Let's say that H[i, j] is the minimum health the player needs when starting from square (i, j). We are interested in H[1, 1], which is the minimum health needed from the starting square.

I assume that all values in the cost matrix M are integers. Therefore, the smallest positive health is 1.

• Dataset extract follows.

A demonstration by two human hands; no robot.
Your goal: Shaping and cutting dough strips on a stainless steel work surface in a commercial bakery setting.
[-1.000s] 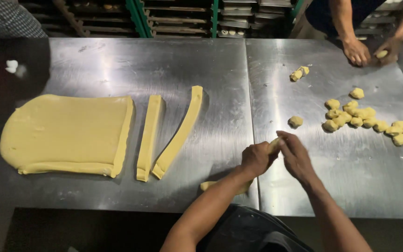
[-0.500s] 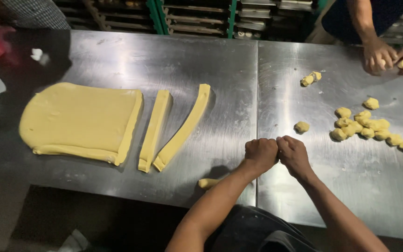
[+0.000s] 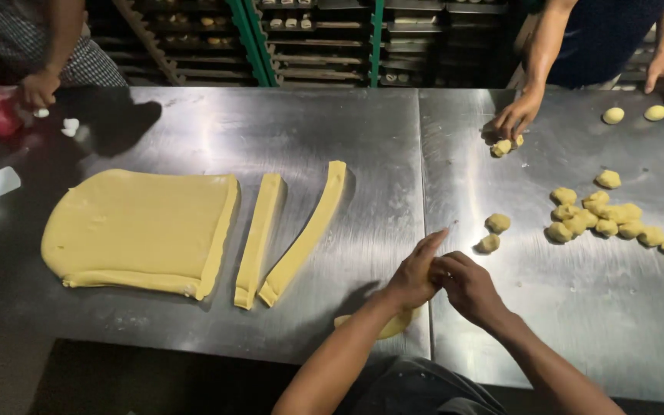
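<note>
both hands pinch together on a dough strip whose long axis trails toward the body.

One view only, from a camera worn on the person's head; it looks steeply down and forward across the steel bench, whose near edge runs along the bottom of the frame; the person's own forearms enter from the bottom centre, with the left hand and right hand close beneath the lens, meeting just below mid-frame; the far edge of the bench lies near the top, with racks behind it; the dough sheet sits left of centre, at middle distance; two other people stand at the far side, cut off at the top corners.
</note>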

The required health before stepping on the last square is easy: if the value in that square is positive we need 1, otherwise we need at least more than what gets subtracted:

H[m, n] = max(1 - M[m, n], 1)

The other easy ones are the edges of the matrix: M[m, i] and M[j, n] for arbitrary i and j. If the current value is negative we have to increase the required health buffer, otherwise we can decrease it (but never further than 1):

H[m, i] = max(H[m, i+1] - M[m, i], 1)
H[j, n] = max(H[j+1, n] - M[j, n], 1)

In the center of the matrix we have both choices (going right and down), so we take the minimum of those alternatives:

H[i, j] = min(max(H[i, j+1] - M[i, j], 1),
              max(H[i+1, j] - M[i, j], 1))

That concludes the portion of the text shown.